The Malta Financial Services Authority (MFSA), jointly with the Malta Digital Innovation Authority (MDIA), has issued a consultation document regarding the proposed adoption of Innovative Technology Arrangement certification vis a vis applicants and license holders of a Virtual Financial Asset Services license (Virtual Financial Asset Service Providers/VFASPs). The underlying intention of this consultation document is to obtain feedback from industry participants on the Ideal way forward in this regard.
The concept of the certification of Innovative Technology Arrangements would provide an additional level of regulatory certainty whilst also enhancing investor protection. Furthermore, since the MDIA would be the regulator responsible for the certification of Innovative Technology Arrangements (ITA), it would also provide an additional layer of regulatory oversight. ITAs essentially consist of software architectures that make use of distributed ledger technology.
Where a particular Virtual Financial Asset Service Provider has an ITA in place as part of its operations, the MFSA will require such a VFASP to obtain an ITA certification from the MDIA. Where a VFASP does not have an ITA in place, it would need a ruling by the MDIA confirming that its technological infrastructure does not qualify as an ITA so as to be exempt from MDIA certification. However, even though a VFASP may be exempt from MDIA certification, it would still be required to undertake an IT Audit as per the VFA Rulebook.
Where a VFASP has a technological setup deemed to be fully or partially based on an ITA, it would need to comply with the MDIA’s certification requirements. Among these requirements, one may find the establishment of a ‘Forensic Node’ and the appointment of a ‘Technical Administrator’ duly registered with the MDIA. This role may be carried out by a current employee of the VFASP.

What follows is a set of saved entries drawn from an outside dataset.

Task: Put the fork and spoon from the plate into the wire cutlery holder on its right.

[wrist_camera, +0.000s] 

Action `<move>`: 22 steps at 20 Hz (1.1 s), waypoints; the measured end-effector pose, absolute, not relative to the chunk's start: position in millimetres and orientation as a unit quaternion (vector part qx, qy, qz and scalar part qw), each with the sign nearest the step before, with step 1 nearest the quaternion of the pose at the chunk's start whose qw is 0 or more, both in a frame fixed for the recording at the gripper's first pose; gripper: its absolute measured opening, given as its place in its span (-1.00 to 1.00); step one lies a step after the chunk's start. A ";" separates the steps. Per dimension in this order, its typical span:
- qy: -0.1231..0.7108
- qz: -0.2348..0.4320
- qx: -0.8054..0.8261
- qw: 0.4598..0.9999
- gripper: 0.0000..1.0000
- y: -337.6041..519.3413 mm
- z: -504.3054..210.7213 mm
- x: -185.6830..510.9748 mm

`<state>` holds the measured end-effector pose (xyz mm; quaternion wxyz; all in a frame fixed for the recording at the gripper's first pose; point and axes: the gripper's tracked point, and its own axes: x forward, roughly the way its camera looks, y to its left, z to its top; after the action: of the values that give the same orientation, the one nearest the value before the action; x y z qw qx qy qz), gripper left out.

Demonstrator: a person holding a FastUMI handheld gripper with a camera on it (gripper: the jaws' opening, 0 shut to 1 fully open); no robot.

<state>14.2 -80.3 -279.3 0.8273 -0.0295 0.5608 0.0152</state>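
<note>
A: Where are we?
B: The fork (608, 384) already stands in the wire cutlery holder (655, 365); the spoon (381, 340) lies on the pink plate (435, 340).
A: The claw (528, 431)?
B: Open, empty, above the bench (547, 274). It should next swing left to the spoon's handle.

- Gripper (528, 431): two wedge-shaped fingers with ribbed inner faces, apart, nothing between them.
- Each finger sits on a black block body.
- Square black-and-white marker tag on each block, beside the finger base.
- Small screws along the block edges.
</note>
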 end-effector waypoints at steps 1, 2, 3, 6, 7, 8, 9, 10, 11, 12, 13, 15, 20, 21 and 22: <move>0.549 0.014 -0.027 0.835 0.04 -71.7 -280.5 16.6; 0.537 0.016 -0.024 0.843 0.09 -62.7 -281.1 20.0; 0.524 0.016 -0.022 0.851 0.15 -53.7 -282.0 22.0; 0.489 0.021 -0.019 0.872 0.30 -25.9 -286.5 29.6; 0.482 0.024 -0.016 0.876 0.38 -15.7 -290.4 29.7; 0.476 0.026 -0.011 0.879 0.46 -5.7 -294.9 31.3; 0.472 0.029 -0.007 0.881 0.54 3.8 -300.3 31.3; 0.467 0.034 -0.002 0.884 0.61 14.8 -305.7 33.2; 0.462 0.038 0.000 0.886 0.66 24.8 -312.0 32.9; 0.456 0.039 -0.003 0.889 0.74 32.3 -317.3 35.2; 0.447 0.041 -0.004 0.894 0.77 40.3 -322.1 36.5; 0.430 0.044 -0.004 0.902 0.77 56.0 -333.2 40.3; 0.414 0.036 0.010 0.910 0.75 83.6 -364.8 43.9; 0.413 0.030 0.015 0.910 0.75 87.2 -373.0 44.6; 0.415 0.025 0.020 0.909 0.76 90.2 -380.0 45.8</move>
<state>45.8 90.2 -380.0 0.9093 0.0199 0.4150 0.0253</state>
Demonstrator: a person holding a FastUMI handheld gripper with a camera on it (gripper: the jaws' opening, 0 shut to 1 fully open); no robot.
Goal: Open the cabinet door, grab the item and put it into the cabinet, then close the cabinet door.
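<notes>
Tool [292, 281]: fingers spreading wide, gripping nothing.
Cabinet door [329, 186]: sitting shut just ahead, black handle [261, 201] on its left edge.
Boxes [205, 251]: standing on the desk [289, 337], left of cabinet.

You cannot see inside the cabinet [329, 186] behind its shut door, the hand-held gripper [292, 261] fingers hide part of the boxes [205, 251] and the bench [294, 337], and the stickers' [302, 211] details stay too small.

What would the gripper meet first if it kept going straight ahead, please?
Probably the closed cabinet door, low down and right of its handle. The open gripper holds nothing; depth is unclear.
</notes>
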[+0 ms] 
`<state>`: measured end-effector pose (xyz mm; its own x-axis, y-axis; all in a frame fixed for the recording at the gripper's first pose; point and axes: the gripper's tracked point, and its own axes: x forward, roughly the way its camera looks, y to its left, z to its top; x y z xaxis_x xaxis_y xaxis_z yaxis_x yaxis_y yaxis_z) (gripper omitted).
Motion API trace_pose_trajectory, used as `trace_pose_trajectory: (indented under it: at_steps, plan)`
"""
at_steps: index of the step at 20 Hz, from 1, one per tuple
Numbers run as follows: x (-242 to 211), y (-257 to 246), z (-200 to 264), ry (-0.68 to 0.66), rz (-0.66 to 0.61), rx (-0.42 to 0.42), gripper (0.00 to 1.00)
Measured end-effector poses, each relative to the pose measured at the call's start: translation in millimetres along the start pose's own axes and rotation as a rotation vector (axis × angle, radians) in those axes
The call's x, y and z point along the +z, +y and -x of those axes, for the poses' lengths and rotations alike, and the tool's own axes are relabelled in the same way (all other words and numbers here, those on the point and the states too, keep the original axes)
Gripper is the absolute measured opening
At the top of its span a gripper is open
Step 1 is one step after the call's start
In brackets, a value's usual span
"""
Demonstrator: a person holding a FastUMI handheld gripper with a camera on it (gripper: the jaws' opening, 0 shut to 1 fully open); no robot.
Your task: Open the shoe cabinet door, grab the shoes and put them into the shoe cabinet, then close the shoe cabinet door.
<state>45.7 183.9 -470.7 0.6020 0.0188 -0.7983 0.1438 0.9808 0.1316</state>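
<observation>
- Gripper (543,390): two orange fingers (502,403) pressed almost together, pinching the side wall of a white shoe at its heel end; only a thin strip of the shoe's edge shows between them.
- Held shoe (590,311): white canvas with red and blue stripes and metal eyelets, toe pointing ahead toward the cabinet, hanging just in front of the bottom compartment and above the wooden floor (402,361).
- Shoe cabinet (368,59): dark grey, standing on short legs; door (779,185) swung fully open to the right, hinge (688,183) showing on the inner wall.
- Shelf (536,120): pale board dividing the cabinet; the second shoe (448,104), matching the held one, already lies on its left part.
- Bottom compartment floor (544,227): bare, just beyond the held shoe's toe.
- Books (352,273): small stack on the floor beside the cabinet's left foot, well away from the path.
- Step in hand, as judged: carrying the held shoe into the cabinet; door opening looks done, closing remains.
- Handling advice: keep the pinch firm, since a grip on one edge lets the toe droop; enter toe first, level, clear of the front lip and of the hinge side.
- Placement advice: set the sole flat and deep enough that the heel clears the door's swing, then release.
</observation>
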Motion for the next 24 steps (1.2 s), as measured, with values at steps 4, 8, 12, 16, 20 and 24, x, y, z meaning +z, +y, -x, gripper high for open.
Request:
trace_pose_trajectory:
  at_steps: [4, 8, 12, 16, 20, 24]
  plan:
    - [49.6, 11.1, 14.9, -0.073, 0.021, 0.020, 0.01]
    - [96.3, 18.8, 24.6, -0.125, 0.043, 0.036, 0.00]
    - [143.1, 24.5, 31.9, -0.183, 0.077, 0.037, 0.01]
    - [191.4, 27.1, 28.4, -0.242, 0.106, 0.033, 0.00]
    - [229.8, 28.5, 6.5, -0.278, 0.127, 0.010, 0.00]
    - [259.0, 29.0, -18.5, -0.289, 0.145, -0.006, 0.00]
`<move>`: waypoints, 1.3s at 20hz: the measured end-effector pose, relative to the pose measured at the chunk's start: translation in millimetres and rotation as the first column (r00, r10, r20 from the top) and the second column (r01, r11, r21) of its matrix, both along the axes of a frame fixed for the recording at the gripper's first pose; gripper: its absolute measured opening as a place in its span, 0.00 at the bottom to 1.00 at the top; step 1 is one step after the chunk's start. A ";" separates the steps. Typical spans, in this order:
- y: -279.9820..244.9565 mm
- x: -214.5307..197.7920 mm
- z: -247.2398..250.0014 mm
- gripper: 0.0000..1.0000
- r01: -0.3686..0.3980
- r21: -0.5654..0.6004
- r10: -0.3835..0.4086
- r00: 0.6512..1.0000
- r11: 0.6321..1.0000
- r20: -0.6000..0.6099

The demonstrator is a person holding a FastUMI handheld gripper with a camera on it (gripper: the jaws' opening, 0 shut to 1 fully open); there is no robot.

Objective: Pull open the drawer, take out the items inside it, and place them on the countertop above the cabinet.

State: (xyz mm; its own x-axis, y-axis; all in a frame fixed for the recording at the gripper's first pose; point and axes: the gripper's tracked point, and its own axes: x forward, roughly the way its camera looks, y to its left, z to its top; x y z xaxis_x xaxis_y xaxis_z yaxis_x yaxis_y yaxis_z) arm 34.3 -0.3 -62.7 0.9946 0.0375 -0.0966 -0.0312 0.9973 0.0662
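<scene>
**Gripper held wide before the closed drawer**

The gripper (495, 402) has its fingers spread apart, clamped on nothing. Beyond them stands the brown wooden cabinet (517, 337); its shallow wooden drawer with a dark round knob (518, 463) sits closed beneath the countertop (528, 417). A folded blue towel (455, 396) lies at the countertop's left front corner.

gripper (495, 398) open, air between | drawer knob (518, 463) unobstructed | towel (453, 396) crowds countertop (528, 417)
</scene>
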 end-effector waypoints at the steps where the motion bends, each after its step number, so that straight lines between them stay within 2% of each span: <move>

Upon the completion of the consultation period (30th March 2021), the newly proposed certification requirements will be added to the VFA Rulebook, save any changes that may be implemented following the public implementation. These new requirements will be rendered applicable to all applicants of VFA Services starting their application process after the publication of the newly transposed rules. A transitionary period shall be put in place for current License Holders and applicants who have already commenced their application process prior to the coming into force of these requirements.
License holders are to be given a 3 month period within which they are required to obtain an MDIA ruling verifying whether they have an ITA in place. Where a license holder does not have an ITA in place, he will be required to submit an IT Audit Report to the MFSA on the applicable date. The license holder shall continue doing so on an annual basis thereafter. On the other hand, where a license holder is found to have an ITA in place by virtue of an MDIA ruling, the license holder will be required to submit a ‘Systems Audit Report’ to the Authorities and obtain MDIA certification within 9 months of the aforementioned MDIA ruling.
Applicants of a VFA services license who commenced their application prior to the entering into force of these rules would not need to abide by them during the licensing phase. However, upon being validly licensed, they are deemed to be ‘License Holders’ and thus subject to the aforementioned requirements for license holders. The MDIA will be waiving the fees associated with the ITA certification process for year 1 and year 2.
In conclusion, the consultation paper proposes that the requirement of MDIA certification becomes an essential pre-requisite of any Virtual Financial Asset Service Provider. Thus, non-adherence to it would prevent an applicant from finalising its licensing process. Naturally, non-adherence would also result in a VFASP being asked to cease all operations in relation to Virtual Financial Assets following the repeated failure of a remediation plan.